Она отвернулась от окна с тем же досадливым и безнадежным видом, с каким до этого отбросила «Таймс», и направилась было к двери с намерением облачиться в макинтош, забрать зонтик и, с боем захватив один из переполненных омнибусов, ехать в «Шулбредс» за камбалой Меллершу на ужин – Меллерш рыбу не любил и с удовольствием ел исключительно камбалу да лосося – но тут она заметила миссис Арбатнот: представлены они друг другу не были, но миссис Арбатнот тоже жила в Хампстеде и тоже была членом этого клуба. Она сидела за столиком в середине комнаты, где держали газеты и журналы, и в свою очередь увлеченно изучала первую страницу «Таймс».

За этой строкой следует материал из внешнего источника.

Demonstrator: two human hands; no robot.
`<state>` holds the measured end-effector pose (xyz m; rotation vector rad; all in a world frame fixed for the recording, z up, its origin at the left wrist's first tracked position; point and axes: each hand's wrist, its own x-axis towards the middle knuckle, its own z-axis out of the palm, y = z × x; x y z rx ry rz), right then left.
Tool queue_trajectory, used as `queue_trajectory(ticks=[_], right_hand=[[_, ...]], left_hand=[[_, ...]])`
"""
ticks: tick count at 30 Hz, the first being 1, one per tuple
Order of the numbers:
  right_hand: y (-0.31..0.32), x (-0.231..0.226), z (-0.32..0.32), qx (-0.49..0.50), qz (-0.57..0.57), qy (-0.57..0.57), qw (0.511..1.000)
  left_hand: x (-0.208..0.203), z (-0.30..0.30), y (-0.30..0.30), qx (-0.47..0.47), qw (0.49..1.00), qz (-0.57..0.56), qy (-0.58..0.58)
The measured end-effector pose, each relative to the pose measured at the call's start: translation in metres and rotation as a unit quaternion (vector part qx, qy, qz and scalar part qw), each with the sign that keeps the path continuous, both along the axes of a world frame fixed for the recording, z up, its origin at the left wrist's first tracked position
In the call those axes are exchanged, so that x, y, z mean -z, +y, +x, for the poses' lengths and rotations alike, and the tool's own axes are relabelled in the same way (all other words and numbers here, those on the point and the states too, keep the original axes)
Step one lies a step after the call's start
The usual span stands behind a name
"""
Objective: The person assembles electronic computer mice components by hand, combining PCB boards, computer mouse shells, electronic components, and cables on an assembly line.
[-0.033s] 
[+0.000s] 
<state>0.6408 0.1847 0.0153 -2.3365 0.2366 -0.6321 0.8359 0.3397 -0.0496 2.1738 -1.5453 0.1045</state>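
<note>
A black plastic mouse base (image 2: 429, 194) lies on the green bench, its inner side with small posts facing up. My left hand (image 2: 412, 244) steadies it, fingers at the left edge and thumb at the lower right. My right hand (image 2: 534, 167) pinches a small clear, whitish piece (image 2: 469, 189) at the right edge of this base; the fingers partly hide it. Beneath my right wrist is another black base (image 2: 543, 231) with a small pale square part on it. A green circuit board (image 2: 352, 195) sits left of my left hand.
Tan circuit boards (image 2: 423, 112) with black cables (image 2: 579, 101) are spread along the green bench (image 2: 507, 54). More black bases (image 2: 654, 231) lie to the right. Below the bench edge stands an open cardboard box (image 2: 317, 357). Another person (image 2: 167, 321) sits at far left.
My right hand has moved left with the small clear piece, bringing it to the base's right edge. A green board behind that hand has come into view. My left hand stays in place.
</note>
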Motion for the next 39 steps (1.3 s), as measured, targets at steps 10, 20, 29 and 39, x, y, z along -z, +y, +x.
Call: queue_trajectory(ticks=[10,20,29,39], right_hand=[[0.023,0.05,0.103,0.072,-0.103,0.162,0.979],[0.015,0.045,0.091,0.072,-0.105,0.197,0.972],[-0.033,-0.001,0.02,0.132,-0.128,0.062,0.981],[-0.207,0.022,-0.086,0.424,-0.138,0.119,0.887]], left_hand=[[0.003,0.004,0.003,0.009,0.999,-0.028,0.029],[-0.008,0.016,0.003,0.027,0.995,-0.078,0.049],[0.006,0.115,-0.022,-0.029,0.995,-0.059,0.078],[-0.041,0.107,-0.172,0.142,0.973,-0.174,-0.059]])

Миссис Уилкинс еще ни разу не разговаривала с миссис Арбатнот, которая принадлежала к одной из многочисленных церковных общин и изучала, классифицировала, подразделяла и регистрировала бедняков, в то время как они с Меллершем, если куда и выходили, то на вечеринки художников-импрессионистов, коих в Хампстеде водилось достаточно. Сестра Меллерша была замужем за одним таким и жила в Хите, и из-за этого родства миссис Уилкинс попала в круги, для нее совершенно неестественные, а вскоре стала бояться картин. О них приходилось что-то говорить, а она не знала, что сказать. Обычно она просто бормотала «изумительно», но чувствовала, что этого недостаточно. Однако никто не возражал. Никто и не слушал. На миссис Уилкинс никто не обращал внимания. Она была из тех, кого на вечеринках не замечают. Одежда, инфицированная бережливостью, делала ее практически невидимой, лицо ее также не приковывало взоры, разговаривала она неохотно и робела. И если твоя одежда, лицо и разговоры вообще не стоят внимания, думала миссис Уилкинс, которая признавала свои недостатки, то кому ты нужна на вечеринках?